### Action item
All of the data that follows is to be printed exactly, without pictures.

◇ ◇ ◇

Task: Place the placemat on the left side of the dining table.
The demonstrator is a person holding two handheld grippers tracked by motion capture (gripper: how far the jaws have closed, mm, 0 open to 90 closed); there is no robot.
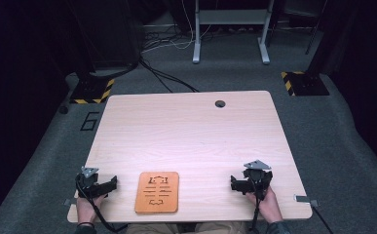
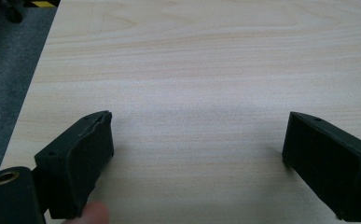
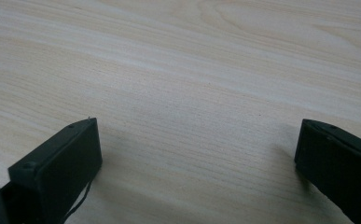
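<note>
An orange board [image 1: 157, 192] with dark cut-out shapes lies flat near the table's front edge, between the two hands. To its left my left gripper [image 1: 109, 185] rests on the table in a hand, open, and in the left gripper view its jaws [image 2: 197, 140] stand wide apart over bare wood. To the board's right my right gripper [image 1: 235, 184] sits in the other hand. In the right gripper view it [image 3: 197, 144] is open too, with nothing between the jaws.
The light wooden table [image 1: 191, 136] has a round cable hole [image 1: 220, 104] at its far edge. Grey carpet surrounds it, with cables, yellow-and-black striped stand bases [image 1: 93, 91] and a white desk frame [image 1: 230, 29] beyond. The table's left edge [image 2: 33, 79] lies close to the left gripper.
</note>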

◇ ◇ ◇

### Result
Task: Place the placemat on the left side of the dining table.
The demonstrator is a person holding two handheld grippers tracked by motion capture (gripper: how far the jaws have closed, mm, 0 open to 90 closed); there is no robot.
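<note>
An orange board [image 1: 157, 192] with dark cut-out shapes lies flat near the table's front edge, between the two hands. To its left my left gripper [image 1: 109, 185] rests on the table in a hand, open, and in the left gripper view its jaws [image 2: 197, 140] stand wide apart over bare wood. To the board's right my right gripper [image 1: 235, 184] sits in the other hand. In the right gripper view it [image 3: 197, 144] is open too, with nothing between the jaws.
The light wooden table [image 1: 191, 136] has a round cable hole [image 1: 220, 104] at its far edge. Grey carpet surrounds it, with cables, yellow-and-black striped stand bases [image 1: 93, 91] and a white desk frame [image 1: 230, 29] beyond. The table's left edge [image 2: 33, 79] lies close to the left gripper.
</note>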

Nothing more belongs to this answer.